While some of their stuff seems a bit silly, perhaps indulgent, their philosophy is definitely applicable to innovating city services.  Why can’t we synthesize all the incredible technology that already exists, and simmer it down to something greater than the sum of its parts?  Tell me, why not?

-Terra Curtis

A Moment without Technology

My computer died tonight, just as I sat down to write my blog post. What you're reading now was written with good old fashioned pen and paper. Instead of dwelling on the catastrophic loss of technology, I decided to take a moment to reflect on just how pervasive it is in our lives. In other words, just how much have we succeeded in achieving technological solutions to our everyday challenges? Having just moved to a new town on the other side of the country, I'm highly aware of my use of the internet for local information. Maps, reviews of local restaurants, phone numbers, bus schedules, Craigslist, car share information -- these are just a few of the things I've used my wireless connection to find in the last 24 hours. So, for those few of us remaining without smart phones, when the computer dies, it feels like all lifelines are gone. Complete isolation.

Keep in mind I'm hardly isolated; I still have my cell phone, there are two other members of the household just downstairs, and plenty of neighbors are just a stone's throw away. But, that's part of the point: technology has become so ubiquitous that the moment it fails, everything seems foreign and distant.

Now, technology is a loaded term. Wheels were once technology. But, now it tends to refer to things like communications gadgets, computers (personal or otherwise), smart meters, or iPhone apps. And in a typical day, we cross its path countless times, almost never pausing to notice.

How about the credit card reader at the grocery store? The AC in your office? The app you used to check when the next bus was coming? The twenty-seven searches you asked Google to perform? The "check engine" light in your car?

Life is simply not the same without these advances. It's slower, less efficient, some may argue even less rich. I'm glad to have been forced to take the time to reflect on this -- to see how successful we have already been at solving everyday problems with technological innovation. However, we must keep in mind its fragility, and think ahead about how to solve that challenge.

-Terra Curtis

Nokia Pedal-Powered Cell Phone Charger

When I first read about Nokia’s new Bicycle Charger Kit, I thought of how perfect it would be for long bike tours.  Upon further consideration, though, I see the new device’s real value is achieved in developing countries. Big mobile technology companies have their sights set on these areas, recognizing big market opportunities in countries that have completely skipped wired-technologies and gone straight to wireless and mobile phones (who needs a watch, stereo, or television when it’s all available in one device).  But, how do they expect users to be able to use these battery-powered devices in areas where electricity sources are scarce and unreliable?  In these emerging markets, travel by bicycle is a way of life, so Nokia’s recent innovation seems a natural application.

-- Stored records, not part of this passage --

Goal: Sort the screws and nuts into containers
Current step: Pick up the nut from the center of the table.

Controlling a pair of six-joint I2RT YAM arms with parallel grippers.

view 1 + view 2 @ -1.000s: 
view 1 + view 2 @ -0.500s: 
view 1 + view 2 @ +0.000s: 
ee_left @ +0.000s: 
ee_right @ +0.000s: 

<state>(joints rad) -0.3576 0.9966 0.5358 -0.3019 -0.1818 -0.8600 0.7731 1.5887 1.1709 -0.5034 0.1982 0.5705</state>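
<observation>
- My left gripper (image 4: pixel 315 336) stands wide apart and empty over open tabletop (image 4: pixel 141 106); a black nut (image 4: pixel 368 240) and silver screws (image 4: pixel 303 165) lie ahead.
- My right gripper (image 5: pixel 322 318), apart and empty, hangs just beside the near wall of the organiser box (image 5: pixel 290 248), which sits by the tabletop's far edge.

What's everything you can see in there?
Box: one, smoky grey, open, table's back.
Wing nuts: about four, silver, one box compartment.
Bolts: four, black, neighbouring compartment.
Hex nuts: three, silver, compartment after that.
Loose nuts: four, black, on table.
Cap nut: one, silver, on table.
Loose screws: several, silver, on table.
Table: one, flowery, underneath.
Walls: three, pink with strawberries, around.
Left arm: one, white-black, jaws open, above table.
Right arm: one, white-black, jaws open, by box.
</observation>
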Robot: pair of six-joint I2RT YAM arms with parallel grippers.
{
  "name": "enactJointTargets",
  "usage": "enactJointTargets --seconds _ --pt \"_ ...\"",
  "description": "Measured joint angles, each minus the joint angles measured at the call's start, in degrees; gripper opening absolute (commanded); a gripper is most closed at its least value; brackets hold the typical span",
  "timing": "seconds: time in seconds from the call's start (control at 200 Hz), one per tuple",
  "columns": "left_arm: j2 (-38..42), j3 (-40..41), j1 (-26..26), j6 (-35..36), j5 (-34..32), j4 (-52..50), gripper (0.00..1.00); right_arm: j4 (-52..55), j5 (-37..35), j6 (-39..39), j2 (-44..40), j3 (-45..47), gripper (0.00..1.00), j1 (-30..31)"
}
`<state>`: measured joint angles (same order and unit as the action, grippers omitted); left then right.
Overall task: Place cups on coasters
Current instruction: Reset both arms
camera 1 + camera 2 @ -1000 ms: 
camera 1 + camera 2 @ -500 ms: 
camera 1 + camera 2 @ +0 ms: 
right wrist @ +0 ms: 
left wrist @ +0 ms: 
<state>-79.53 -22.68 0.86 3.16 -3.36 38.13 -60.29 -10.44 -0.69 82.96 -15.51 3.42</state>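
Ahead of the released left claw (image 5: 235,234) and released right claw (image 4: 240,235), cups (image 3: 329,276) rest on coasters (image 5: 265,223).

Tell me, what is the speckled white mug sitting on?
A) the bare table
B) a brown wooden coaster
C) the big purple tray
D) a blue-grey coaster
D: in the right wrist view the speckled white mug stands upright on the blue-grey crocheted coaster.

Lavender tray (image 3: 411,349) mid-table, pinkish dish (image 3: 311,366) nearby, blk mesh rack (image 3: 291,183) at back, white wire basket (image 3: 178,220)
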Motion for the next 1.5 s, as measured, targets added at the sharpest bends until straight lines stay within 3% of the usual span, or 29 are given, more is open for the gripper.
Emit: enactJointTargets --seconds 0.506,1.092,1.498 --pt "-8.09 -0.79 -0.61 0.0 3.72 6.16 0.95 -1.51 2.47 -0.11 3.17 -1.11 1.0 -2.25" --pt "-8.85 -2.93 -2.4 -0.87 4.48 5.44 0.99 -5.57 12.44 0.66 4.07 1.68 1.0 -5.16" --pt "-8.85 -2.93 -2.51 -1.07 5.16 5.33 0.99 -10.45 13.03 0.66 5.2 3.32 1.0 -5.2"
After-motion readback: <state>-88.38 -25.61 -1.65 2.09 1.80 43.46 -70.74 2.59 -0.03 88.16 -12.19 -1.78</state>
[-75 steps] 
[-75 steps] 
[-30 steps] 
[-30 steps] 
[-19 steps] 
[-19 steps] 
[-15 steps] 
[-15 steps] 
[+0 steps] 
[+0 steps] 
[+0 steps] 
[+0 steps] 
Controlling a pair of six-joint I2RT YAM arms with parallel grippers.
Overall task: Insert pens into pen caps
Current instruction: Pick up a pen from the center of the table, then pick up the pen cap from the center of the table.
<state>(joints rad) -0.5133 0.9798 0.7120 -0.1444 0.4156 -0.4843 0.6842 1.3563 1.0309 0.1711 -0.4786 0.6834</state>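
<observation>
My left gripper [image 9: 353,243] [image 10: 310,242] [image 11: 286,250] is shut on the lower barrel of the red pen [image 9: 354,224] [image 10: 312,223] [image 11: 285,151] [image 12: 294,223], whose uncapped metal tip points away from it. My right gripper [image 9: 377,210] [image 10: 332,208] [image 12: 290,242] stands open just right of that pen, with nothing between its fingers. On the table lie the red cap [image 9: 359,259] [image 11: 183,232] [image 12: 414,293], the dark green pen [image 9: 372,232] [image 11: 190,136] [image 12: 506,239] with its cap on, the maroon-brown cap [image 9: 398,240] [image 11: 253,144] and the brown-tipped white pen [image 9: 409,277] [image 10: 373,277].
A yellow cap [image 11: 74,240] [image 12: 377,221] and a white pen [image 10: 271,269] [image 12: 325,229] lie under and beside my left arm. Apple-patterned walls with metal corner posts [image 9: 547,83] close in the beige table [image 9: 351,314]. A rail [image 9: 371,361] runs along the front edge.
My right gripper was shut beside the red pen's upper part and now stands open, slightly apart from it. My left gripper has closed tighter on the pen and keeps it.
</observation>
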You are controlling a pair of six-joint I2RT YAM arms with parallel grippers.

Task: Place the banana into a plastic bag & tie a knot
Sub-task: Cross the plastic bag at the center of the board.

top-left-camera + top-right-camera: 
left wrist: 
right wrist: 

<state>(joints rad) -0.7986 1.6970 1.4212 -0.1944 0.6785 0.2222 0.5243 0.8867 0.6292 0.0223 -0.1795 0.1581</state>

The Bicycle Charger will work with any 2mm charger jack, and users completing a 10 minute journey at 6mph (10 km/h) will have produced enough power for a 28 minute phone conversation or 37 hours of standby time.  The kit also includes a holster to attach the phone to the bike while riding.

In developing countries, the kit is set to cost approximately 15 euros.  In western markets where cycling is more recreational, the price will be higher to account for lower demand.